Lieutenant governor hears concerns about recreational marijuana

Out of more than 100 people who attended Lt. Gov. John Fetterman’s listening session on legalizing recreational marijuana for adults statewide at Mansfield University Tuesday evening, the vast majority indicated they are in favor.

During the hour-long session, 25 people of all ages and backgrounds shared their view on why marijuana should or should not be legalized for recreational use. Of them, 19 were pro-legalization – some with caveats, four were against and two were undecided.

Tioga County Commissioner Roger C. Bunn kicked off the session by stating he is against legalization.

“I’m always concerned about the unintended consequences of any decision that we make,” he said. “I’m not quite sure that we know yet the longterm effects. Yes, there could be a lot of revenue, but what are the social costs?”

Bunn said he will reach out to commissioners from states that have legalized recreational marijuana to get their views on any effects seen at the county level.

Another person against legalization said his research shows that states with legal recreational use have seen a rise in crime, unemployment and dependency on social services. If Pennsylvania allows up to six plants per household and each mature plant yields about a pound of marijuana, there will be no tax revenue for the state, he claimed.

“You cannot smoke six pounds of marijuana before it’s going to go bad,” he said. “You’re going to give it to your friends, you’re going to pass it out in society.
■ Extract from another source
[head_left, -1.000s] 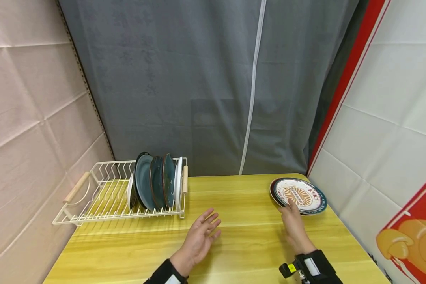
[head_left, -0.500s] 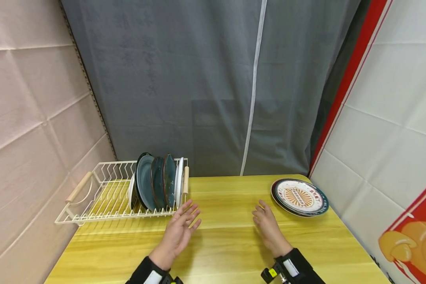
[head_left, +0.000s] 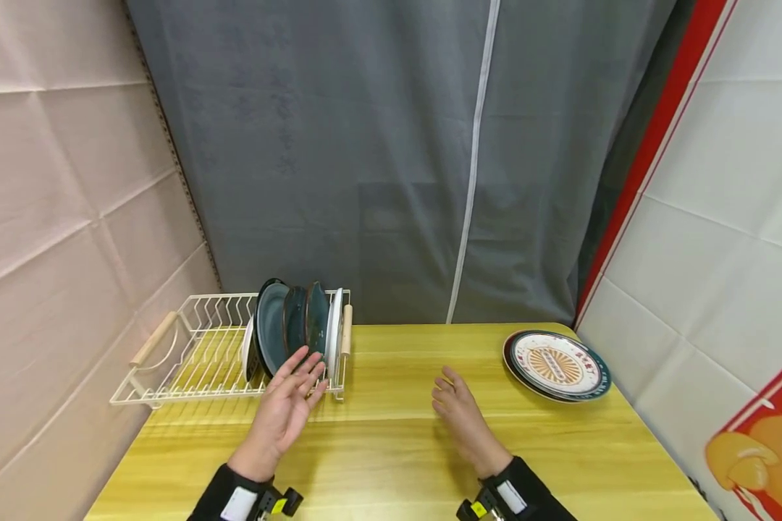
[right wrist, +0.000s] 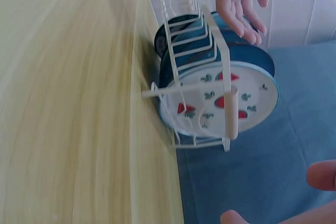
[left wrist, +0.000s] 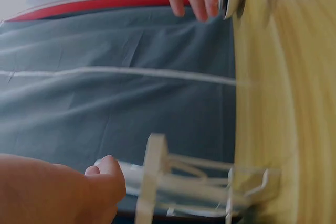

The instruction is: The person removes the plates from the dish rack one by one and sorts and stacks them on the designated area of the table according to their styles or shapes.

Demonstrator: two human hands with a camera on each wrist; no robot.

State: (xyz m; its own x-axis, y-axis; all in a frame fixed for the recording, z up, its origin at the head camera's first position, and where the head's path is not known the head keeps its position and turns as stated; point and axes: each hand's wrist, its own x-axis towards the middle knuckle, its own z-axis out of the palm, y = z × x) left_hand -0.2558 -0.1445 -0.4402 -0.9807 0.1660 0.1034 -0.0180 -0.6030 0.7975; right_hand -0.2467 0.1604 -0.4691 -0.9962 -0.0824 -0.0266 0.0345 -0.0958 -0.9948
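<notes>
My left hand hovers palm up before the right part of a white wire dish rack, fingers spread and holding nothing. Several plates stand on edge in that rack, among them a blue plate and dark teal ones. In the right wrist view, the outermost plate is white with watermelon prints. My right hand is over the middle of the table, fingers loosely extended and grasping nothing. To its right lies a stack of plates, topped by a white plate with an orange sunburst and dark rim.
The rack has wooden handles, one at the left end and one at the right. Behind the yellow wooden table hangs a grey curtain. White sheeting closes the right side and pinkish sheeting the left.
My right hand has left the plate stack's edge and moved left to mid-table. The left hand has shifted left, coming in front of the racked plates. The plates look unmoved.
</notes>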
So where is the tax money?”

The other two speakers against legalization agreed that Tioga County already is experiencing drug crises.

“Society is spiraling downward from a dependency on a number of things,” one said. “I would urge you to vote no for recreational marijuana.”

The two speakers who were undecided both called for more research, stating the longterm effects on individuals and on society are not well known. Further, it’s difficult to determine how impaired marijuana can make someone, one of them said.

“We don’t know how much is too much,” she said.

Arguments from those in favor of legalization included tax revenue benefiting the state, making it cheaper for people to use it medicinally and the possibility that regulating sales will make it more difficult for underage people to get it.

A Mansfield University student said he was given the option to use medicinal marijuana, but the required card would cost $200 plus annual fees.

“I could go to the doctor and be prescribed opioids for free with Medicaid,” he said. “That just does not sound right to me.”

Others talked about current laws ruining families and lives with large fines and even jail time.

“Disproportionately, those people arrested, those people prosecuted, are people of color,” a Tioga County man said.

“I spent 730 days of my life locked up with thugs, rapists and murderers because I had a handful of flowers,” another man said.

Some on the pro-legalization side said they hope to see revenue go toward specific goals, such as lowering other types of taxes, doing more research, drug rehabilitation or helping homeless or low-income individuals.

A Tioga County attorney, who owns a small business, said he pays about $48,000 per year to the state in various taxes on his business. He said revenue from legalizing marijuana could eliminate the need for or lower the taxes for small businesses, creating job growth.

“That’s two employees,” he said, referring to the taxes he pays. “In my opinion, legalizing marijuana will create job growth. That’s the first thing I’m going to do if I don’t have to pay that $48 grand to the state, I’m going to hire two employees.”

Overall, it seemed most who identified as pro-legalization wanted the state to be able to profit from something they felt shouldn’t have been illegal in the first place.

“I do believe in the pursuit of happiness and I do believe, if someone wants to smoke a joint in their own house or grow a flower in their yard, they should have the right to do so as long as they aren’t harming anyone else,” a speaker said, to much applause. “New York and New Jersey both are most likely going to legalize this. People are going to be driving over the borders … Let’s keep the money here.”